Matt Hancock said people in the UK are “peculiarly unusual and outliers” for still going to work when unwell.

He told a joint session of the Health and Social Care Committee and the Science and Technology Committee that the nation should continue to use the “global-scale diagnostics capability” it has built.

“Afterwards we must use it, not just for coronavirus, but everything,” he told MPs.

“I want to have a change in the British way of doing things where ‘if in doubt, get a test’ doesn’t just refer to coronavirus but refers to any illness that you might have.

“Why in Britain do we think it’s acceptable to soldier on and go into work if you have flu symptoms or a runny nose, thus making your colleagues ill?

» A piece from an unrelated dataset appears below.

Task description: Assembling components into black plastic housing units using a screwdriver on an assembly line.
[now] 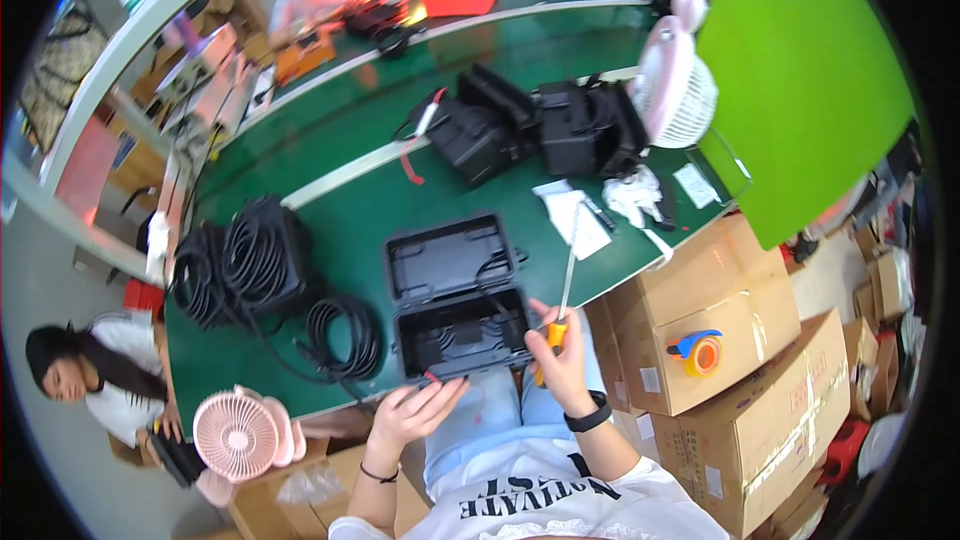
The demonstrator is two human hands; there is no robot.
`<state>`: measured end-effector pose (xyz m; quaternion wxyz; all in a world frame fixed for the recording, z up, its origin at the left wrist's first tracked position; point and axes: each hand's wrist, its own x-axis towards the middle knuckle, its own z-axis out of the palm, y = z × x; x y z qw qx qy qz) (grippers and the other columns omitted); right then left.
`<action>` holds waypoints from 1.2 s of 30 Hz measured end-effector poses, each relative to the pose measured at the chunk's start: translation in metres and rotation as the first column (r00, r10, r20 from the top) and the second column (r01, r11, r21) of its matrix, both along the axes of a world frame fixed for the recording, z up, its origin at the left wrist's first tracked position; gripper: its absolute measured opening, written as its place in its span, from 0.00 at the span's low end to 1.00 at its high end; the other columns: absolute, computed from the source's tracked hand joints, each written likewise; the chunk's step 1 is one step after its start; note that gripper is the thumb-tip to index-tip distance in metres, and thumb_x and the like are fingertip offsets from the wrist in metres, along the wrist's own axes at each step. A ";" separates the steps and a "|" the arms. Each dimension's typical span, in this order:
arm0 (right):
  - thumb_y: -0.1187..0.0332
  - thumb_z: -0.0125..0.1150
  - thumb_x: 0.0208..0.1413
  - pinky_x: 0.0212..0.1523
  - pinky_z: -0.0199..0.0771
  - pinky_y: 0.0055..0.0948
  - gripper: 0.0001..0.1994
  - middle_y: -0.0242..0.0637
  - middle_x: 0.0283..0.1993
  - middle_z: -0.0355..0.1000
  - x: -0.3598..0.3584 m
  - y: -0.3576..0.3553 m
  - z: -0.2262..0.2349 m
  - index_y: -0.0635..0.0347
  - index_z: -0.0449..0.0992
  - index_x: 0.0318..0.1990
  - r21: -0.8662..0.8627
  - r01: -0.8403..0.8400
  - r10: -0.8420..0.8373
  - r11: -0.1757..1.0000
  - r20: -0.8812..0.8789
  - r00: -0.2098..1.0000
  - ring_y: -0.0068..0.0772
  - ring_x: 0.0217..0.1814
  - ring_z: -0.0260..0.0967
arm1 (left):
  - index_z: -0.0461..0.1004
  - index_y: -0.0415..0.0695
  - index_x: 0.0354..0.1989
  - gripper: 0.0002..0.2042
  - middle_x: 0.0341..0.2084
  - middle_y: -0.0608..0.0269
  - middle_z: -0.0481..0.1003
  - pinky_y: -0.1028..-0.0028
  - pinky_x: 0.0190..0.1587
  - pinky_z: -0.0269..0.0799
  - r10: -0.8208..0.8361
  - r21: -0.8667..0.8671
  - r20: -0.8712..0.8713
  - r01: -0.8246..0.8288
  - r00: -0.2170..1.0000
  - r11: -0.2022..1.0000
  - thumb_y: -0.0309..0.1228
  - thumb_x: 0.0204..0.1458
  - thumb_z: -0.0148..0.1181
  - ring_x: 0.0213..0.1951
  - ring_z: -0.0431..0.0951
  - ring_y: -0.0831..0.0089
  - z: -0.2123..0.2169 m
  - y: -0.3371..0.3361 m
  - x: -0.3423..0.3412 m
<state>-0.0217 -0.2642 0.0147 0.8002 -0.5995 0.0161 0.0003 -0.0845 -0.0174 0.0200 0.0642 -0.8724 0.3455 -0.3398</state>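
Observation:
A black plastic case point(462, 325) lies at the table's front edge with its lid raised, black fittings and a cable inside. My right hand point(565, 365), closed, grips a screwdriver point(556, 334) by its yellow-orange handle; the long thin shaft points up and away, beside the case's right side. At the case's front left corner is my left hand point(418, 410), its fingers pressed together. A small red bit point(432, 377) shows at those fingertips, too small to name. Whether that hand also touches the case I cannot tell.
Coiled black cables point(250, 255) lie to the left, another coil point(342, 338) nearer. Black cases point(475, 135) and a pink-white fan point(675, 85) stand behind. Cardboard boxes point(700, 315) with a tape dispenser point(700, 352) are right. A pink fan point(240, 435) and a co-worker point(110, 370) are left.

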 end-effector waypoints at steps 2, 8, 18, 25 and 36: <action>0.76 0.60 0.58 0.21 0.66 0.15 0.15 0.45 0.62 0.67 -0.002 0.001 0.000 0.54 0.59 0.44 0.021 -0.009 0.009 1.000 0.001 1.000 0.12 0.26 0.65 | 0.83 0.61 0.42 0.13 0.40 0.82 0.78 0.77 0.46 0.65 -0.096 -0.013 0.027 0.097 0.995 0.995 0.30 0.50 0.60 0.48 0.70 0.83 0.005 0.005 0.004; 0.73 0.62 0.58 0.21 0.65 0.18 0.14 0.43 0.60 0.71 -0.005 0.000 0.002 0.55 0.60 0.43 -0.053 0.024 -0.021 0.998 0.048 0.999 0.14 0.21 0.64 | 0.78 0.49 0.51 0.21 0.30 0.64 0.73 0.68 0.36 0.73 -0.119 -0.483 -0.114 0.050 0.986 0.874 0.21 0.46 0.64 0.34 0.72 0.65 0.026 -0.003 0.011; 0.76 0.60 0.58 0.21 0.67 0.13 0.15 0.47 0.63 0.66 0.001 -0.005 0.004 0.54 0.59 0.45 -0.030 0.025 -0.025 0.999 0.006 1.000 0.10 0.27 0.64 | 0.67 0.49 0.63 0.31 0.44 0.56 0.65 0.68 0.32 0.78 0.509 -0.032 -0.541 -0.620 0.670 0.784 0.16 0.47 0.53 0.32 0.79 0.62 0.103 -0.038 0.047; 0.78 0.59 0.58 0.21 0.68 0.11 0.15 0.52 0.64 0.64 0.002 0.001 0.005 0.55 0.59 0.46 -0.010 0.016 -0.016 1.000 -0.024 1.000 0.09 0.25 0.62 | 0.70 0.41 0.60 0.29 0.41 0.55 0.69 0.63 0.42 0.74 0.081 -0.285 -0.722 -0.403 0.687 0.870 0.32 0.47 0.68 0.38 0.76 0.58 0.090 -0.023 0.053; 0.79 0.60 0.56 0.21 0.70 0.12 0.16 0.49 0.63 0.64 -0.003 -0.003 0.001 0.56 0.59 0.45 -0.087 -0.014 0.019 0.996 0.048 0.999 0.11 0.26 0.63 | 0.60 0.58 0.68 0.41 0.49 0.48 0.67 0.61 0.32 0.80 -0.013 -0.334 -0.695 -0.306 0.719 0.891 0.56 0.44 0.66 0.33 0.79 0.50 0.068 -0.055 0.050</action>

“I think that’s something that is going to have to change.

“If you have, in future, flu-like symptoms, you should get a test for it and find out what’s wrong with you, and if you need to stay at home to protect others, then you should stay at home.

“We are peculiarly unusual and outliers in soldiering on and still going to work, and it kind of being the culture that ‘as long as you can get out of bed you still should get into work’. That should change.

“This year there’s been far fewer respiratory and other communicable diseases turning up in the NHS.

“I want this massive diagnostics capacity to be core to how we treat people in the NHS so that we help people to stay healthy in the first place, rather than just looking after them when they’re ill.”